No. 07-3515 RHK/AJB, 2008 WL 440747 (D. Minn. Feb. 14, 2008)

The court determined there was a split of authority between an unpublished court of appeal decision – Williamson v. N. Star Cos., No. C3-96-1139, 1997 WL 53029 (Minn. Ct. App. Feb. 11, 1997), review denied (Apr. 15, 1997), and the Eighth Circuit Court of Appeal applying Minnesota law in Callas Enters., Inc. v. Travelers Indem. Co. of Am., 193 F.3d 952 (8th Cir. (Minn.) 1999). The court certified to the Minnesota Supreme Court the issues of:

1) Does trademark infringement fall within the scope of “misappropriation of advertising ideas or style of doing business” or constitute “infringement of copyright, title or slogan” as set forth in the CGL policy?
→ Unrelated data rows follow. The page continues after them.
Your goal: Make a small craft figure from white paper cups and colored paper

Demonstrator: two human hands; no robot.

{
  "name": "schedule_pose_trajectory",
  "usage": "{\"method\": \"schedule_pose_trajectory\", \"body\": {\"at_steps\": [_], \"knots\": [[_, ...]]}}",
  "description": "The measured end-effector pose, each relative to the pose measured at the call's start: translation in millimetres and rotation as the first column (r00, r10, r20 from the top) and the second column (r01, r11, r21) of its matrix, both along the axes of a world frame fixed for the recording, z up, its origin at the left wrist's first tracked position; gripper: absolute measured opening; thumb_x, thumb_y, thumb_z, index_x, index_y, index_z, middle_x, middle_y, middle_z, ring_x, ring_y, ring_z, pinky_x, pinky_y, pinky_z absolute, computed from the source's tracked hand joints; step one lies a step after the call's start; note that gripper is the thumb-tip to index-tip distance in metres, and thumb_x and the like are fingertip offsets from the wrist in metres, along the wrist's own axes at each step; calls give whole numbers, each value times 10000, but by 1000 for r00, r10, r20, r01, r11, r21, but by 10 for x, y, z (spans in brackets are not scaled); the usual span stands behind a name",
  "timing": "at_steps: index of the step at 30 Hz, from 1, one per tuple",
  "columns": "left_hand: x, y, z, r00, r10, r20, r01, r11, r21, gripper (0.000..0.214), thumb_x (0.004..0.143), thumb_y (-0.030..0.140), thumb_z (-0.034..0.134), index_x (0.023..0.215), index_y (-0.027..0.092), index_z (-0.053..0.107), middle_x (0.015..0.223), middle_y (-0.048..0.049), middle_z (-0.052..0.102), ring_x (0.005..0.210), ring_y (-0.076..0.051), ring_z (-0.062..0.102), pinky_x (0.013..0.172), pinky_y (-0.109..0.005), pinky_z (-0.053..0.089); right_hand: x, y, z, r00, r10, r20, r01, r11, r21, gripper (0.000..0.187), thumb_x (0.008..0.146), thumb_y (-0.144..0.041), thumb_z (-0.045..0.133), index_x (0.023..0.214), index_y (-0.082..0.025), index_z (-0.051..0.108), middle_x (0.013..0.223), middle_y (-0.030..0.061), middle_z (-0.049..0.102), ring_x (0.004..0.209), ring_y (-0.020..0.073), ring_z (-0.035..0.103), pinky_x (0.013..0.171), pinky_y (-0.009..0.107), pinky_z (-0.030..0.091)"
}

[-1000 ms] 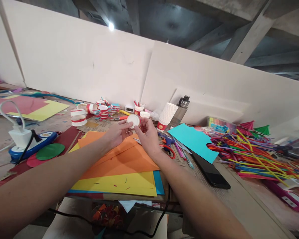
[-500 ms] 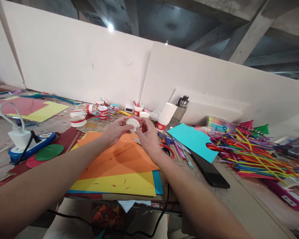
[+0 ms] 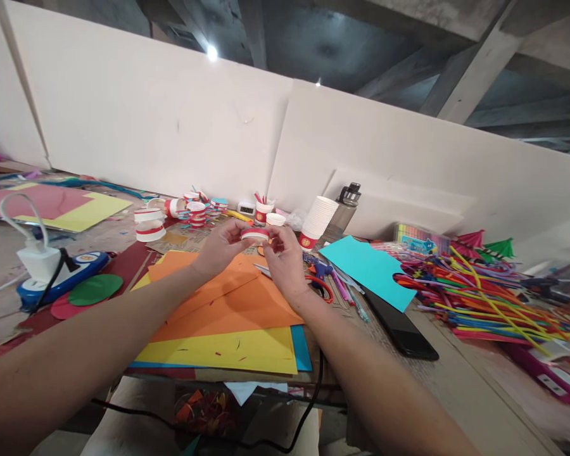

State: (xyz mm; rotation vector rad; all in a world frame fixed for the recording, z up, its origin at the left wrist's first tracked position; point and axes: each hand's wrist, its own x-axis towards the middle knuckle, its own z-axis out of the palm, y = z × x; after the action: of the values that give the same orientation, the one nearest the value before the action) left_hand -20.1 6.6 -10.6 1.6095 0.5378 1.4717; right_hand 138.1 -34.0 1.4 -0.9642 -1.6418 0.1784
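Both my hands pinch a short red-and-white cut piece of paper cup (image 3: 255, 235) above the table, seen edge-on. My left hand (image 3: 220, 248) grips its left side with thumb and fingers closed. My right hand (image 3: 285, 261) grips its right side the same way. Under the hands lie orange paper sheets (image 3: 228, 297) on a yellow sheet (image 3: 228, 351) and a blue sheet. Red-handled scissors (image 3: 320, 285) lie just right of my right hand.
A stack of white paper cups (image 3: 319, 218) and a dark bottle (image 3: 344, 209) stand behind. Cut cup pieces (image 3: 149, 225) sit at the back left. A turquoise sheet (image 3: 368, 266), black phone (image 3: 399, 326), pipe cleaners (image 3: 479, 291) and a power strip (image 3: 61, 275) surround the paper.
The cup piece has tilted from showing its white round face to lying edge-on, and both hands have dropped slightly.
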Motion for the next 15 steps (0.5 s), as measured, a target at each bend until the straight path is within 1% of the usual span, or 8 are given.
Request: {"method": "schedule_pose_trajectory", "body": {"at_steps": [3,5,8,10,12,15], "knots": [[-8,3,-13,992,103,-78,-96,991,88,238,774,351,766,887,179,647,893,-37,679,851,-168,625,792,-304,491,7,19,-15,1000,-2,-16,1,1000,-30,180,826,-169,548,989,-213,610,927,25,567,719,139,509,672,289,440],[-5,0,-11,989,117,-90,-110,991,81,242,772,350,762,897,178,645,905,-45,689,859,-176,631,799,-315,495,5,23,-18,999,4,-54,-7,998,-59,158,832,-207,554,982,-215,607,917,20,577,715,138,503,670,286,436],[14,-12,16,998,46,-36,-47,998,-38,298,721,337,795,910,166,639,912,-47,710,836,-168,637,772,-309,499,-1,25,-17,990,23,-138,-42,990,-137,143,839,-277,565,961,-213,606,871,3,585,711,138,494,682,285,427],[30,-21,38,1000,-10,4,10,988,-155,358,661,327,832,920,159,649,880,-40,716,765,-151,619,681,-281,485,0,30,-15,977,29,-212,-74,976,-203,168,823,-324,590,944,-209,612,829,-8,587,708,140,501,691,287,427],[42,-26,52,997,-64,38,72,958,-277,398,613,324,860,913,151,664,835,-39,713,697,-135,588,591,-254,447,7,41,-11,956,31,-292,-117,952,-284,203,799,-358,620,931,-203,626,782,-21,589,686,136,505,677,283,423],[45,-24,44,985,-130,111,165,900,-404,389,607,342,875,872,133,680,819,-59,711,680,-131,594,554,-240,421,22,66,-5,915,18,-403,-195,895,-401,201,755,-355,663,872,-191,653,706,-40,580,608,110,468,600,258,381]]}}
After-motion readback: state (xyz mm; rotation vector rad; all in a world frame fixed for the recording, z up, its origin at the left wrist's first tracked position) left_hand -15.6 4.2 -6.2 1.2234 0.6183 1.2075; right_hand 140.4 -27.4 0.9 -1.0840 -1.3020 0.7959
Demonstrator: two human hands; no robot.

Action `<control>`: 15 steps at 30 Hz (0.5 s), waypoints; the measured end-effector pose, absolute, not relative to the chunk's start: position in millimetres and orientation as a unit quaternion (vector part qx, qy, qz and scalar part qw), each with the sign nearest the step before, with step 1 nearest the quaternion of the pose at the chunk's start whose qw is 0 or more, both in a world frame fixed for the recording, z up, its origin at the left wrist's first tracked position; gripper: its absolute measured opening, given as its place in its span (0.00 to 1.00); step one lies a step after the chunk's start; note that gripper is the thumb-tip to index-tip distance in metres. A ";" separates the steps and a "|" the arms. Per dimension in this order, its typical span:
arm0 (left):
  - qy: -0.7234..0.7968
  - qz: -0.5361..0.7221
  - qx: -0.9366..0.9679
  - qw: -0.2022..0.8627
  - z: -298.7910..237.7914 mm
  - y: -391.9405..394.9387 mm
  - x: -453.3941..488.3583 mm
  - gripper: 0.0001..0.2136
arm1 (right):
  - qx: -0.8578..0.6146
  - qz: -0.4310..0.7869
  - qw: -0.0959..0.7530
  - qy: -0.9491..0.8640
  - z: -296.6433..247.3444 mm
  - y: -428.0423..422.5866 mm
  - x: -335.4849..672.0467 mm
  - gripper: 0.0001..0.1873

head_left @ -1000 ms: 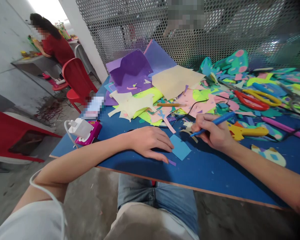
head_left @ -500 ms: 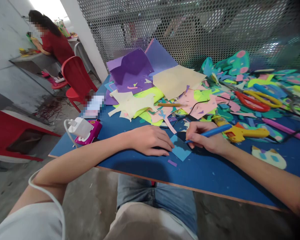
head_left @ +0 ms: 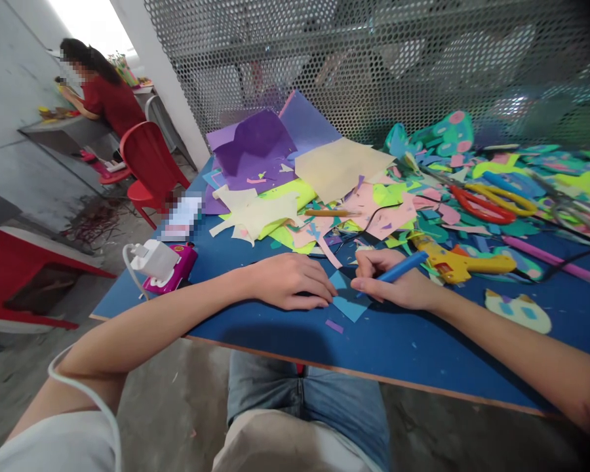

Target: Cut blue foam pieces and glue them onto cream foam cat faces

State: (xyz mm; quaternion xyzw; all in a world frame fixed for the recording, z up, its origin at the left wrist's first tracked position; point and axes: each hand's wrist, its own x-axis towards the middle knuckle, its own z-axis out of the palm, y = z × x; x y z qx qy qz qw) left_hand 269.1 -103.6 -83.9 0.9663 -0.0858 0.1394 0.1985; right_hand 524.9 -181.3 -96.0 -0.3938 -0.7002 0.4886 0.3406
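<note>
My right hand (head_left: 393,282) grips a blue pen (head_left: 402,267), its tip down at a small light-blue sheet (head_left: 351,307) on the table. Flat on the tabletop, my left hand (head_left: 297,282) rests with its fingertips on the left edge of that sheet, holding nothing. A small purple strip (head_left: 334,326) lies just below the sheet. To the right of my right hand are a yellow glue gun (head_left: 459,261) and a cream cut-out with blue patches (head_left: 518,311).
Coloured scraps (head_left: 383,203) and large purple sheets (head_left: 258,147) are heaped along the back against a perforated metal panel (head_left: 275,59). Red-handled scissors (head_left: 482,204) lie at right. A magenta power strip (head_left: 177,269) with a white plug stands at left. Another person (head_left: 111,98) sits far left.
The pen has shifted on the light-blue sheet, and it now leans more steeply in my right hand. My left hand stays on the sheet's edge. The whole view has moved slightly.
</note>
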 end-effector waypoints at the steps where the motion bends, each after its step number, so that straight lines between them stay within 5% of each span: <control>1: -0.084 0.135 0.967 0.200 -83.4 -103.7 269.2 0.14 | -0.389 0.491 0.340 -0.702 -95.8 -181.2 525.3 0.23; 15: -0.073 0.119 0.969 0.205 -84.3 -103.2 269.2 0.14 | -0.366 0.493 0.335 -0.714 -91.0 -181.9 523.7 0.23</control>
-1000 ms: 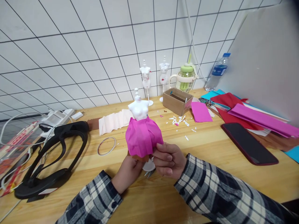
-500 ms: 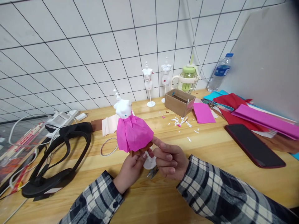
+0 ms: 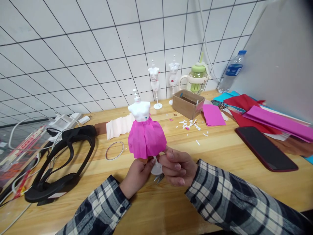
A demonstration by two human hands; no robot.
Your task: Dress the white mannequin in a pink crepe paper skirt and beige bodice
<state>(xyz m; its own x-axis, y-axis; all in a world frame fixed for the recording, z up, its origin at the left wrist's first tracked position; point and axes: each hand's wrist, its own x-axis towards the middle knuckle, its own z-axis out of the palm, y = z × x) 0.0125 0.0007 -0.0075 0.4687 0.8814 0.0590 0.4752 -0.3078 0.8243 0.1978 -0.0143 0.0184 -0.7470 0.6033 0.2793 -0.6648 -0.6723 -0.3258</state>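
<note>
A small white mannequin (image 3: 139, 110) wears a gathered pink skirt (image 3: 147, 138), probably crepe paper, and tilts slightly to the left above the table. My left hand (image 3: 137, 176) is closed around the stand's stem just under the skirt; its fingertips are partly hidden. At the skirt's right lower edge, my right hand (image 3: 177, 166) has its fingers curled, with the index fingertip against the hem and the thumb out of sight. Between the hands shows the round white base (image 3: 156, 168). Grey metal tool tips (image 3: 158, 178) poke out beneath that base.
Two bare mannequins (image 3: 154, 81) stand by the tiled wall, beside a cardboard box (image 3: 187, 106) and a green-lidded jug (image 3: 197, 76). White scraps (image 3: 190, 124), a phone (image 3: 265, 148) and coloured sheets (image 3: 278, 122) lie right. A tape ring (image 3: 114, 150) and black headset frame (image 3: 66, 163) lie left.
The mannequin has come more upright and shifted right, and its skirt has turned so the brown layer under the hem is mostly hidden. Both hands stay near the stand.
</note>
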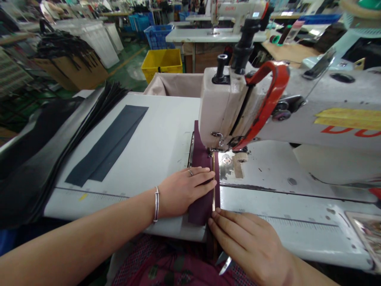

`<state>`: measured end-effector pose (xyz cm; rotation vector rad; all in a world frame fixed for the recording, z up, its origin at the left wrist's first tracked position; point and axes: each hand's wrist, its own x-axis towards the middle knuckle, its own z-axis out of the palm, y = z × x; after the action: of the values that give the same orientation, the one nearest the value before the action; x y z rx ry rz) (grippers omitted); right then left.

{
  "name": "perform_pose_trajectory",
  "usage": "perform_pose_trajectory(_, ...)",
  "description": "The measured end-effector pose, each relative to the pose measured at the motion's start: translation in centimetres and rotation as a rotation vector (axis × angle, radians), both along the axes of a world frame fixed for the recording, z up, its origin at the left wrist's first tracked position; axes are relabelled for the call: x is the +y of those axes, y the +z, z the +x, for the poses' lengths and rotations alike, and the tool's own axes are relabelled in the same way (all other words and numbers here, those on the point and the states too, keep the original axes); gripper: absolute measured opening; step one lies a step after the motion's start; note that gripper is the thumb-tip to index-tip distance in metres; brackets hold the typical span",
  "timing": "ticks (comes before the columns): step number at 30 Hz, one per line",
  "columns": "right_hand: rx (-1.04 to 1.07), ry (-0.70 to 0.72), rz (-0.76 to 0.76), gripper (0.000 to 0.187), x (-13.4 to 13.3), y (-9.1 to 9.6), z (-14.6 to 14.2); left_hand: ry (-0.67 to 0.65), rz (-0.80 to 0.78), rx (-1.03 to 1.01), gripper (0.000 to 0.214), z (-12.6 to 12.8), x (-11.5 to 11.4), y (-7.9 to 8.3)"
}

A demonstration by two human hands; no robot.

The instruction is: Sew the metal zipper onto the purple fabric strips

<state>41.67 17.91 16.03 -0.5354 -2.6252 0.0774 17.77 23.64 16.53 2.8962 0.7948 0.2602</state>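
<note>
The white tabletop [160,135] is evenly lit by soft light, and the metal plate [227,160] is brightened beneath the machine head [212,107]. Glints are given off by the gold zipper [213,194]. Glare is caught near the tabletop's near right corner. Beyond its far edge, the workshop [131,59] is blurred; outer areas are stretched by wide-angle distortion.

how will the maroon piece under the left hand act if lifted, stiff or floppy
The maroon piece looks thin and flat, so it is probably light and fairly floppy. The gold zip-like line running along it may make that side somewhat stiffer.
</note>
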Motion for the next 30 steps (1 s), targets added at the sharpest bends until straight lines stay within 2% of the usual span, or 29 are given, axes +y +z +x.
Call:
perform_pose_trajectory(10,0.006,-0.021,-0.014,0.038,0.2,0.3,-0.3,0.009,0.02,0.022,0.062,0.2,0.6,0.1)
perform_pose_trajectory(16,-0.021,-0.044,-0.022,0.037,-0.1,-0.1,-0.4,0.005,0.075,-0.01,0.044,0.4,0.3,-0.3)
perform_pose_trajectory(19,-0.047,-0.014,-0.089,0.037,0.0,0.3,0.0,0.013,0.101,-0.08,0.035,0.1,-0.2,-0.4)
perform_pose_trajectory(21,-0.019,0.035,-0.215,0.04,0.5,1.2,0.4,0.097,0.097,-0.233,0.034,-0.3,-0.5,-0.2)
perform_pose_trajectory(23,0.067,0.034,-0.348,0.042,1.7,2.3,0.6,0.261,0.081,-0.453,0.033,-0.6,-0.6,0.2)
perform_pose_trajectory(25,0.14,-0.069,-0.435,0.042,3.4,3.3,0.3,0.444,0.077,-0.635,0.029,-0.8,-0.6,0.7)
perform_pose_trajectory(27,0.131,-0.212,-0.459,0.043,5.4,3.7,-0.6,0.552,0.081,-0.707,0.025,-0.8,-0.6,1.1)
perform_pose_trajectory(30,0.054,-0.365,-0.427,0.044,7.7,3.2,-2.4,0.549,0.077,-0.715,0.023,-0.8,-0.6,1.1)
2) Is a trademark an “advertising idea” or does trademark infringement constitute “infringing upon another’s copyright, trade dress or slogan” as set forth in the CUL Policy?

Id. at *6.

The court noted that the Supreme Court might re-formulate questions of law as stated. See Minn. Stat. § 480.065, subd. 6(a)(3).

The court noted that a number of decisions had failed to follow the approach of the Sixth Circuit, including state court opinions in Michigan, and was not disposed to reach an opinion inconsistent with Sixth Circuit authority absent published Minnesota state case law to support such an approach.